Look through the material below for "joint". Copy every line that contains it.

---

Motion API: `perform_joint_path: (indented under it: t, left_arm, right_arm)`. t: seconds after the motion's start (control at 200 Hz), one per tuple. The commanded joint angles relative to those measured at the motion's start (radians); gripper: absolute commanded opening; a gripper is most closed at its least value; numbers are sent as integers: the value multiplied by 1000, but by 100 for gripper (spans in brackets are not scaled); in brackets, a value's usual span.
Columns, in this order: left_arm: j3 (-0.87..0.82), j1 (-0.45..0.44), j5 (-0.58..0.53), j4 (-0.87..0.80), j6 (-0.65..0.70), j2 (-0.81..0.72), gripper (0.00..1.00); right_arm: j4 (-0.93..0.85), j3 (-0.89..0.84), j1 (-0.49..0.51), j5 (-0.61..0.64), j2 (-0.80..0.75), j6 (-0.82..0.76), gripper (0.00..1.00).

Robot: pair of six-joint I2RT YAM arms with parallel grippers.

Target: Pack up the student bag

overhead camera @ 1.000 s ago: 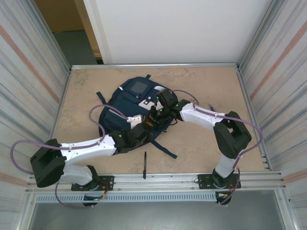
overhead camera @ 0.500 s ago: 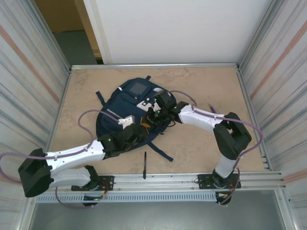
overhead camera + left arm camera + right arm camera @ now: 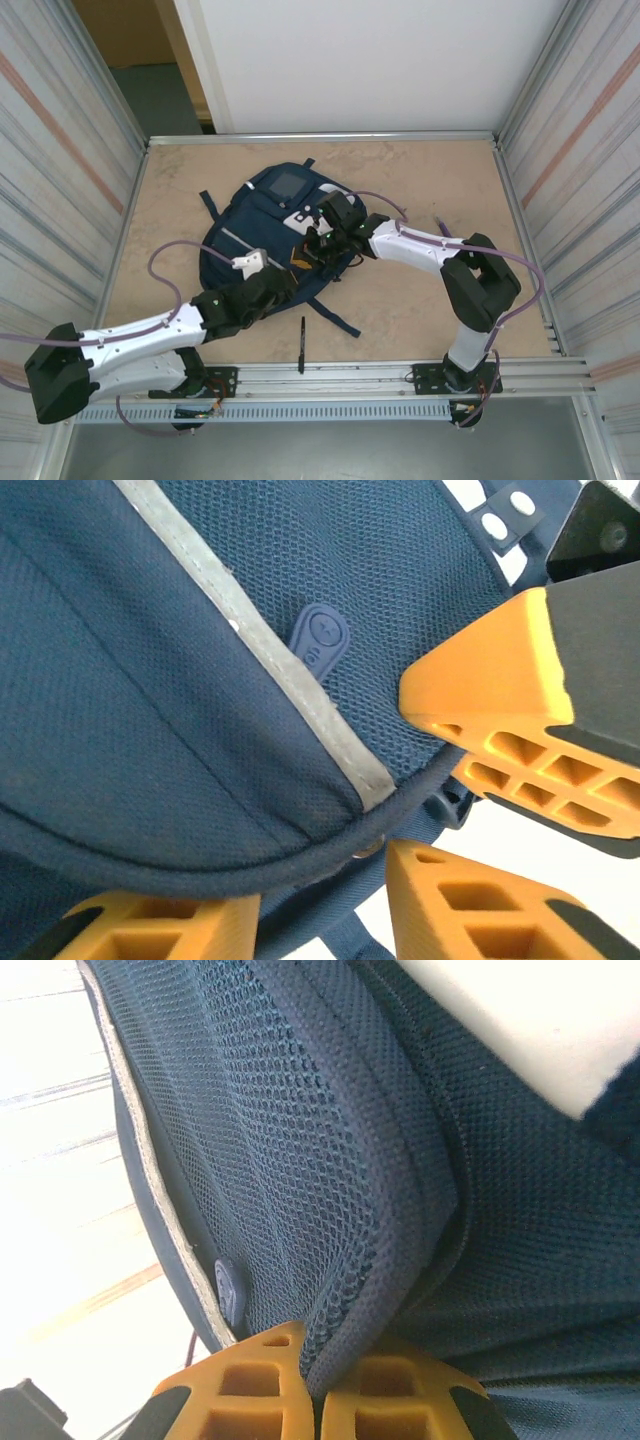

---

_RESPONSE TO THE EXERCISE:_
Motion API: `perform_joint_path: (indented under it: t, left_arm, right_arm)`. t: seconds after the motion's start (control at 200 Hz), one per tuple. The commanded joint angles relative to those measured at the motion's start (radians); gripper: absolute commanded opening; a gripper is most closed at its least value; numbers are sent as integers: the value multiplied by 1000, but by 100 for gripper (spans in brackets are not scaled); in brackets, a value's usual span.
Robot: pair of six-joint I2RT YAM arms with parallel grippers.

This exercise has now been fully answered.